- _WORK INSTRUCTION_:
Look through the data below. Collect every line where the word "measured" occurs.

GIVEN DATA Block Start

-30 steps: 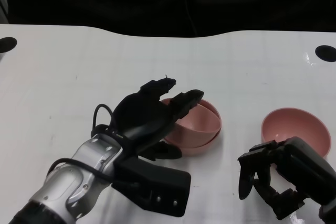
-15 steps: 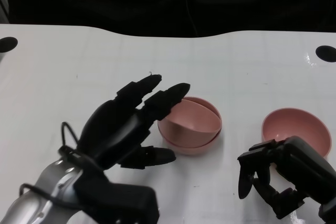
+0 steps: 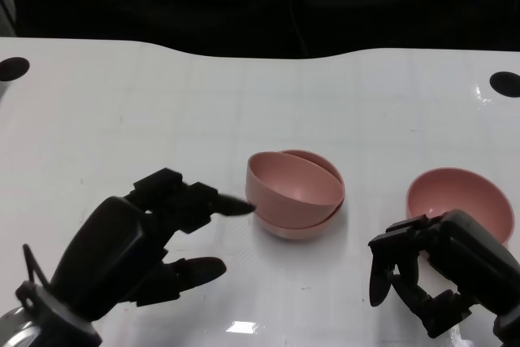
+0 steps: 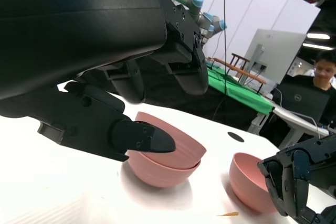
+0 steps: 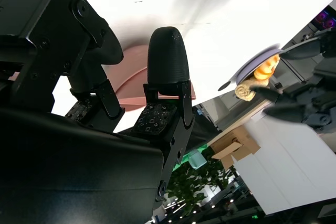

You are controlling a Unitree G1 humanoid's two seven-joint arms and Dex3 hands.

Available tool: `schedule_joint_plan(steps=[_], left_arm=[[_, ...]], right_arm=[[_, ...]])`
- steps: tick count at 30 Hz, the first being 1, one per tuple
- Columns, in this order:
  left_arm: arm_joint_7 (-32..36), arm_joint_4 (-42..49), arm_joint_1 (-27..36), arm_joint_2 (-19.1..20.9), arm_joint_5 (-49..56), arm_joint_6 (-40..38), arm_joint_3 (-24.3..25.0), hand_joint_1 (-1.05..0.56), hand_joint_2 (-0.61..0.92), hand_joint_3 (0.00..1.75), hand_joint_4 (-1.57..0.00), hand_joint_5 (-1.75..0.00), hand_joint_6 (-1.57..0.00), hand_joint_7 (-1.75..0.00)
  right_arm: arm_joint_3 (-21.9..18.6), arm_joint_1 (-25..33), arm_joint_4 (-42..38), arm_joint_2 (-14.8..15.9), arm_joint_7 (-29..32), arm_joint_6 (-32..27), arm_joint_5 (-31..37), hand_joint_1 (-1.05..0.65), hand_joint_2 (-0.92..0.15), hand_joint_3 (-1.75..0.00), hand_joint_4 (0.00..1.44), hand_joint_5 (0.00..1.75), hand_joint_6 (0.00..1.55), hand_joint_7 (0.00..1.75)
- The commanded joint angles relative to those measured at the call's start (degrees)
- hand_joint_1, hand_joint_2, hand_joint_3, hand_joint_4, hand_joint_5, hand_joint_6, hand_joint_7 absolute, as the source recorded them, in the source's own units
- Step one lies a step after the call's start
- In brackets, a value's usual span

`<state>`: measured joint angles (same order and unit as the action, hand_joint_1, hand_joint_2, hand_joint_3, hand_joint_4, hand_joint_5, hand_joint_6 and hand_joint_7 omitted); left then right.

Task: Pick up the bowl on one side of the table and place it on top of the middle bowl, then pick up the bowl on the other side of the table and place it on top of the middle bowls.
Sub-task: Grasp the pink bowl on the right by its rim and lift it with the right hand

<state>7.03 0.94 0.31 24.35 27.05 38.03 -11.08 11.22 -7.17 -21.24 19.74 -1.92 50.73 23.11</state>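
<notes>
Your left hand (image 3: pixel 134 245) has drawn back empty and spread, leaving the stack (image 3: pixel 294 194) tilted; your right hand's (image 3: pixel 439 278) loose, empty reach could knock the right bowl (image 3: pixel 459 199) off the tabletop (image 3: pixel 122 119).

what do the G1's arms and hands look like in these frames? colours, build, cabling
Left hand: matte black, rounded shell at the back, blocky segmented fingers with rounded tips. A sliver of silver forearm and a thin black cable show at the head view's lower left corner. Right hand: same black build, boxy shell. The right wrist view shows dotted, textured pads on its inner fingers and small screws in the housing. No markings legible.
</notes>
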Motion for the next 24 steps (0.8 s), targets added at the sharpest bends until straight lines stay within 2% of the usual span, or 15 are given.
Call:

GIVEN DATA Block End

- _YOUR RESPONSE_:
- The commanded joint angles relative to those measured at the call's start (degrees)
`<state>`: measured joint angles (same order and unit as the action, hand_joint_1, hand_joint_2, hand_joint_3, hand_joint_4, hand_joint_5, hand_joint_6 and hand_joint_7 omitted); left then right.

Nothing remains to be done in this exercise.